Alternatives: Purchase high-efficiency, low-mercury lamps whenever possible.


Mercury Vapour Lamps

Use: Mercury vapour lamps are frequently found in several high intensity discharge (HID) lamp applications. They are used as farmyard lights, for street lighting and general floodlighting, and in parking lots.

Description: The lamp consists of a glass envelope with a pinched quartz glass tube and various metal electrodes within. An electronic current is passed through to form an arc to display light.

Vapour LampIdentification: Light emission is identifiable by a bluish glow. The quality of colour rendition is not as good as metal halide or high-pressure sodium vapour lamps.

Mercury content: Content varies with wattage from 25 milligrams in a 75-watt lamp to 225 milligrams in a 1500-watt lamp. Environment Canada has published proposed regulations that would limit the mercury content in mercury vapour lamps to 50 mg until December 31, 2015, after which time this type of lamp should be phased out due to new energy efficiency requirements affecting their ballasts.

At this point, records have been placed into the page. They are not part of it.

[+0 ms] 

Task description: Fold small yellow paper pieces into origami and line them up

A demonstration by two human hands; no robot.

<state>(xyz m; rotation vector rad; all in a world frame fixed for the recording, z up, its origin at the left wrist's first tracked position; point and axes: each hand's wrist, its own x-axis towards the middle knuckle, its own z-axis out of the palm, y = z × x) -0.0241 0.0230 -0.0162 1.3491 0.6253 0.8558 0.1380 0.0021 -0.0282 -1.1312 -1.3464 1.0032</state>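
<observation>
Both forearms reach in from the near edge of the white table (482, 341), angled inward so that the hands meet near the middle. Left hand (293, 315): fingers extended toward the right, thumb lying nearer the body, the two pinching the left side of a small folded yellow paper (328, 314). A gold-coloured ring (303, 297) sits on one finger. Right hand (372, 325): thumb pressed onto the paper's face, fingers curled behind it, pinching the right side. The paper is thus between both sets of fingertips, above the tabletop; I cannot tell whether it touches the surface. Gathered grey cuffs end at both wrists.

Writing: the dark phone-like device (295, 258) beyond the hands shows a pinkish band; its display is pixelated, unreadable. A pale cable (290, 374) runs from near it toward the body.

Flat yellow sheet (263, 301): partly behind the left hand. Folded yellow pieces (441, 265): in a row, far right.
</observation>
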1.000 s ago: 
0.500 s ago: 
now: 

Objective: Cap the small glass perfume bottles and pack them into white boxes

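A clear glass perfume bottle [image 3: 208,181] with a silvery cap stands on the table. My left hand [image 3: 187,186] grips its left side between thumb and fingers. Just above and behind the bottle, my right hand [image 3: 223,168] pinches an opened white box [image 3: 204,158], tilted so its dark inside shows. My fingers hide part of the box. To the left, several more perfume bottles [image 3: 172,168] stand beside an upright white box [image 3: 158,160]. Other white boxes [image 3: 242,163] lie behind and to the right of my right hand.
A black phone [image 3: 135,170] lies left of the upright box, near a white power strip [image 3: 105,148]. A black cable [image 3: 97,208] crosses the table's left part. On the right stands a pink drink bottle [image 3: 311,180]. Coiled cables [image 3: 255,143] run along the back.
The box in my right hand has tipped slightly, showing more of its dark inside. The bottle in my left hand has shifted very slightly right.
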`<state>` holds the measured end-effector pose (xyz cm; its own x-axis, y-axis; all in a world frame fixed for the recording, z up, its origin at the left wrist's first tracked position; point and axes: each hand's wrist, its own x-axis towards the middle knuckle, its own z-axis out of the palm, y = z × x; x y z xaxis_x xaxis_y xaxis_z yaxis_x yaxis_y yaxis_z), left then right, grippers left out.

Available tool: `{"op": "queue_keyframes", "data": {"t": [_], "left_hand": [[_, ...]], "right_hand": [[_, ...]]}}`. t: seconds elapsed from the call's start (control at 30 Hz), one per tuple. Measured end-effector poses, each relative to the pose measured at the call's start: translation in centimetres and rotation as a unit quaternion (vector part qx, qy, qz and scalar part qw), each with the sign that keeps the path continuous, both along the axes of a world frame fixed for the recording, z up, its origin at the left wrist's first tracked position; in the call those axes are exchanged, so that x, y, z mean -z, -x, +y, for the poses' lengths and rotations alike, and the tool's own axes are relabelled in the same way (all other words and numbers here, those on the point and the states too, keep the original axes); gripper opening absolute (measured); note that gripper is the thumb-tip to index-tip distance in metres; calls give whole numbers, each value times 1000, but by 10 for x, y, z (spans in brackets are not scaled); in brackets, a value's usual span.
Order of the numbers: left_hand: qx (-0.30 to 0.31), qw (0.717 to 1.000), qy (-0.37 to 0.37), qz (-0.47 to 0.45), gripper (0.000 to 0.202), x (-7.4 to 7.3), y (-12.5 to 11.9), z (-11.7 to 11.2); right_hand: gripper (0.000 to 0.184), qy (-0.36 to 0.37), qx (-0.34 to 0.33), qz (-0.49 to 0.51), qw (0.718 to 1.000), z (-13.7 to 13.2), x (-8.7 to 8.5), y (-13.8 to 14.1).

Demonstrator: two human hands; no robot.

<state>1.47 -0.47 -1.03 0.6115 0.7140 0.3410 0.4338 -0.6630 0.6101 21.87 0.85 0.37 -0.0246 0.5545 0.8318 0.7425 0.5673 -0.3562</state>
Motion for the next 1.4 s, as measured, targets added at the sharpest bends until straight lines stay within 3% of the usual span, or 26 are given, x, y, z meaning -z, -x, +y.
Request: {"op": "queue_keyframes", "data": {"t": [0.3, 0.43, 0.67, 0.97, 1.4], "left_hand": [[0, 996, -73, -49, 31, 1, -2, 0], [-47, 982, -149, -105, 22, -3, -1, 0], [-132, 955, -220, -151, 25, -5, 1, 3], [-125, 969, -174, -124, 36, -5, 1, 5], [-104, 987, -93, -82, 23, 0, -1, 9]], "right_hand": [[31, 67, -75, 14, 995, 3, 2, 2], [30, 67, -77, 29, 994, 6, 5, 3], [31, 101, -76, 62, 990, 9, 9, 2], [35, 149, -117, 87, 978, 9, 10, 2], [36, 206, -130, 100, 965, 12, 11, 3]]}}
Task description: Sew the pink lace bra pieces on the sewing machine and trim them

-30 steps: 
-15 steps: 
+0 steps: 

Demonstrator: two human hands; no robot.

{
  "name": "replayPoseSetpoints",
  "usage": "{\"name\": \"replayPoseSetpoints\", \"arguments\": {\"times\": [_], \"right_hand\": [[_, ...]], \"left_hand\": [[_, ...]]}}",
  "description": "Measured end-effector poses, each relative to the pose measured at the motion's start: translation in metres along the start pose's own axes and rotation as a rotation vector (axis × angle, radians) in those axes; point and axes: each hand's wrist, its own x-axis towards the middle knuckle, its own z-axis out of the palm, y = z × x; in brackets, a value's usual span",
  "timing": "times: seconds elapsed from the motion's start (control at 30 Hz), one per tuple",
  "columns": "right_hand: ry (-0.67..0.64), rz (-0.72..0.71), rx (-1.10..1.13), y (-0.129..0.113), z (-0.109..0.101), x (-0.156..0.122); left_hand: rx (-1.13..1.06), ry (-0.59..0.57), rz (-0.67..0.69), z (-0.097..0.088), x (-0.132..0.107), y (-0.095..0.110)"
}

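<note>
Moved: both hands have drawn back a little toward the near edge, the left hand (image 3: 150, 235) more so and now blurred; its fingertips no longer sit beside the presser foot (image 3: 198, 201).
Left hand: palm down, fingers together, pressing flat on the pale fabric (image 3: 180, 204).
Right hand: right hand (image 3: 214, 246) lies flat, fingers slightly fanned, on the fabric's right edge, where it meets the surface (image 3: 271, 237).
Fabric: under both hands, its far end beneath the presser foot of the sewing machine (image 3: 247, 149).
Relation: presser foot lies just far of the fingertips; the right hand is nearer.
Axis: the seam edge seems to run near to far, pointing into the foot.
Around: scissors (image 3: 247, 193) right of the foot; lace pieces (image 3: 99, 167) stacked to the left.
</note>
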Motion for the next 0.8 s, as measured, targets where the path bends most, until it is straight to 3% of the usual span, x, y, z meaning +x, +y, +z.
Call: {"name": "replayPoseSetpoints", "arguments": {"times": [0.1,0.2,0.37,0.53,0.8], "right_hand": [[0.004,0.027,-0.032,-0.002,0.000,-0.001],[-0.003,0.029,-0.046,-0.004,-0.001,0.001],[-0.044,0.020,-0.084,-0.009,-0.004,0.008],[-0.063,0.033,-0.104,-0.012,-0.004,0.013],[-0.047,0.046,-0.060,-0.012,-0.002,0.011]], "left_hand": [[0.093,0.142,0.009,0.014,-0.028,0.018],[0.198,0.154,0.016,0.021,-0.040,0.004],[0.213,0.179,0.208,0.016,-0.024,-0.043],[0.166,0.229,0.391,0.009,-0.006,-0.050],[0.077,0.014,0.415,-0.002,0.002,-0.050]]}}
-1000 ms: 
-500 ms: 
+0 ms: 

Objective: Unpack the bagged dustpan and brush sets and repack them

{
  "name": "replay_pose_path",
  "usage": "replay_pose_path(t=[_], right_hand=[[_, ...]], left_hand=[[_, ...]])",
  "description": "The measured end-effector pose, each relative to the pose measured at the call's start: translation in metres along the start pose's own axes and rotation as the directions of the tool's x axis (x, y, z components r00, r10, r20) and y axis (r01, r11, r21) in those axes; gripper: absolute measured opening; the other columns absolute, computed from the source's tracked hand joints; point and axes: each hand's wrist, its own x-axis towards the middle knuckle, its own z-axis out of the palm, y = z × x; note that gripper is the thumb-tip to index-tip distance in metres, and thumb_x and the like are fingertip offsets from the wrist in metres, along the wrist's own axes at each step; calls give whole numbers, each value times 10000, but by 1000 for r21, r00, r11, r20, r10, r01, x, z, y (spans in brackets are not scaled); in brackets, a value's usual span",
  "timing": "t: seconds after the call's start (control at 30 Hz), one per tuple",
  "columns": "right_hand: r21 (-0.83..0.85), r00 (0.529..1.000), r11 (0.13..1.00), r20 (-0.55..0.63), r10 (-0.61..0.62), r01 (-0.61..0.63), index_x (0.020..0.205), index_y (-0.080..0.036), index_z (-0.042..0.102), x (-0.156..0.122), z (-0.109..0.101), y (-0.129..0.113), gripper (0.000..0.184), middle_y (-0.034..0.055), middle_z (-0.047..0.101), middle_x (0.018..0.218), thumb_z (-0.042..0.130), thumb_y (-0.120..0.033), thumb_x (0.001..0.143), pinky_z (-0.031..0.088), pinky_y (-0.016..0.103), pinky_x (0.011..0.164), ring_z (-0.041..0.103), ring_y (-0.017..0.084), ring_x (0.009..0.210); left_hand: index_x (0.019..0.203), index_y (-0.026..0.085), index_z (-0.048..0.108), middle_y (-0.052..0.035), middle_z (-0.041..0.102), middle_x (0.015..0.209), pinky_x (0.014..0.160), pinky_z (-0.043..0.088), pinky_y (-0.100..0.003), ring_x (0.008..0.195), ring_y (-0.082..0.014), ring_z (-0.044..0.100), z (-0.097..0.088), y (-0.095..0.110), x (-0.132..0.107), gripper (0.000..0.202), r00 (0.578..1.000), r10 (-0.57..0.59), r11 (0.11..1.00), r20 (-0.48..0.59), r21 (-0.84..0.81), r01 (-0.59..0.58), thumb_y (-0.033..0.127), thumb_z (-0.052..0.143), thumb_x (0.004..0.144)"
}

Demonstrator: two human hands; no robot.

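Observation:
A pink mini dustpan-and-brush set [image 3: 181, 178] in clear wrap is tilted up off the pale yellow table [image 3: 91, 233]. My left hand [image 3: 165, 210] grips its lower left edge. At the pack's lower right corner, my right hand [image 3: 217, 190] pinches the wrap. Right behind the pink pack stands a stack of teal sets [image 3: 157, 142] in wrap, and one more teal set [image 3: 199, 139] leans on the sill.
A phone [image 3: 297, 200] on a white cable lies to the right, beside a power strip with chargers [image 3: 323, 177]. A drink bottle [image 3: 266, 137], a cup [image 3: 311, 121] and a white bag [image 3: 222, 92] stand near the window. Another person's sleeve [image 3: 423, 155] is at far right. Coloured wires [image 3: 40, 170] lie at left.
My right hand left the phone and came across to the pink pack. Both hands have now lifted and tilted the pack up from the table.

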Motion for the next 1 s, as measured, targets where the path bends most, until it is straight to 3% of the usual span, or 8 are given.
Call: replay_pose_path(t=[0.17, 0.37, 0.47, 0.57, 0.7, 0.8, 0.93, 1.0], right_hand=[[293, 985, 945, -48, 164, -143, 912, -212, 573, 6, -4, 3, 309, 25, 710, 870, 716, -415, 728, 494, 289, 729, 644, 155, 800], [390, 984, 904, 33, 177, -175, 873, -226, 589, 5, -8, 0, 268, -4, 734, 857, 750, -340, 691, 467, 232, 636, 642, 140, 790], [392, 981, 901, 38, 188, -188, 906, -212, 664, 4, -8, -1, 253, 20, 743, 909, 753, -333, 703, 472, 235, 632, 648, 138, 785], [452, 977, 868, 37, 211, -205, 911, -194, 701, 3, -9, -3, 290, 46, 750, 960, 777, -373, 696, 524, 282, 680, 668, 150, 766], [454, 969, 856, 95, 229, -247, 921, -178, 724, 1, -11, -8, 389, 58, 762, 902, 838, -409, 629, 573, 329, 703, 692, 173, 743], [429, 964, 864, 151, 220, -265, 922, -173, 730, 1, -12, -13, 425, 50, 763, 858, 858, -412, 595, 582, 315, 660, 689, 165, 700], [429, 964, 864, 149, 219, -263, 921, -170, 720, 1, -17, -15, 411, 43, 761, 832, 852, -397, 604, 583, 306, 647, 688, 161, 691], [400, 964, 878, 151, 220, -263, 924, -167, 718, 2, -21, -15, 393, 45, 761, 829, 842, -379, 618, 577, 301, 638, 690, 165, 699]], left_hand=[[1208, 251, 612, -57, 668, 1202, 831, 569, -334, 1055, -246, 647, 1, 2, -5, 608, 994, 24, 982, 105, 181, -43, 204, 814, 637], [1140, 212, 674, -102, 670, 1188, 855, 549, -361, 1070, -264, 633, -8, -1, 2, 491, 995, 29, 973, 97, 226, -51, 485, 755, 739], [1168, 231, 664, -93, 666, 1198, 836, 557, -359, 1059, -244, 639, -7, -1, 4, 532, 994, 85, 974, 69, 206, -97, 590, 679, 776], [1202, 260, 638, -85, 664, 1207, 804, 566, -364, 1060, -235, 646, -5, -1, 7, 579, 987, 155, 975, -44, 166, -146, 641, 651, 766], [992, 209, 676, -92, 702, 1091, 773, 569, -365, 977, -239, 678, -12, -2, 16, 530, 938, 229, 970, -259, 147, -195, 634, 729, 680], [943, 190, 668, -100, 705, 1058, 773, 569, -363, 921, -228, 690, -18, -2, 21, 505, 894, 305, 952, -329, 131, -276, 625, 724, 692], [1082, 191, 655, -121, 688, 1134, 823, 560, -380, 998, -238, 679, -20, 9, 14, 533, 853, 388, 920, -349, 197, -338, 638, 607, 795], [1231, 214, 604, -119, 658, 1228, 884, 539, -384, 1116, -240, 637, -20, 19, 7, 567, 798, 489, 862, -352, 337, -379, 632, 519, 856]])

Alternatives: Purchase high-efficiency, low-mercury lamps whenever possible. Metal halide and fluorescent lighting systems provide more efficient alternatives to mercury vapor lamps.


Metal Halide Lamps

Use: Metal halide lamps are used to light sport stadium fields and other areas where a very bright light is required.

Description: Metal halide lamps are the brightest light available and are frequently found in several HID applications. They offer better lighting than mercury or sodium vapour lamps. Metal halide lamps can take up to 5 minutes to light up after being switched on; or 20 minutes if turned off and on again (ignition and restrike). This light emits a bright white light close in quality to incandescent lamps. Lights must be matched up with ballasts. These lamps are not interchangeable with other high intensity discharge (HID).

Identification: Consists of glass envelope with a pinched quartz glass tube and various metal electrodes within. An electronic current is passed through to form an arc and then a light display.

Mercury content: Content varies with wattage from 25 milligrams in a 75-watt lamp to 225 milligrams in a 1500-watt lamp. Environment Canada has published proposed regulations that would limit the mercury content in metal halide lamps to 40 – 150 mg depending on the wattage.

Alternatives: Purchasing high-efficiency, low-mercury lamps whenever possible requires minimal cost. Retrofitting existing systems with non-mercury alternatives can be costly with a lengthy payback period (e.g. solid-state lighting).


Sodium Vapour Lamps

Use: Sodium Vapour lamps are economical high intensity discharge (HID) lamps used for street lighting and general floodlighting and in parking lots.

Description: Sodium vapour lamps consist of a glass envelope with a pinched quartz glass tube and various metal electrodes within. An electronic current is passed through to form an arc and then a light display. There are two general models of sodium vapour lamps: high-pressure sodium (70-1000 watts) and low-pressure sodium (35-180 watts).

Identification: Light emission is identifiable by a yellowish glow.

Mercury content: Mercury mass varies with wattage from 20 milligrams (35-watt lamp) to 145 milligrams (1000-watt lamp). Environment Canada has published proposed regulations that would limit the mercury content in high pressure sodium vapour lamps to 40 mg.

Alternatives: Purchasing high-efficiency, low-mercury lamps whenever possible requires minimal cost. Retrofitting existing systems with non-mercury alternatives (e.g. solid-state lighting) can be costly with a lengthy payback period.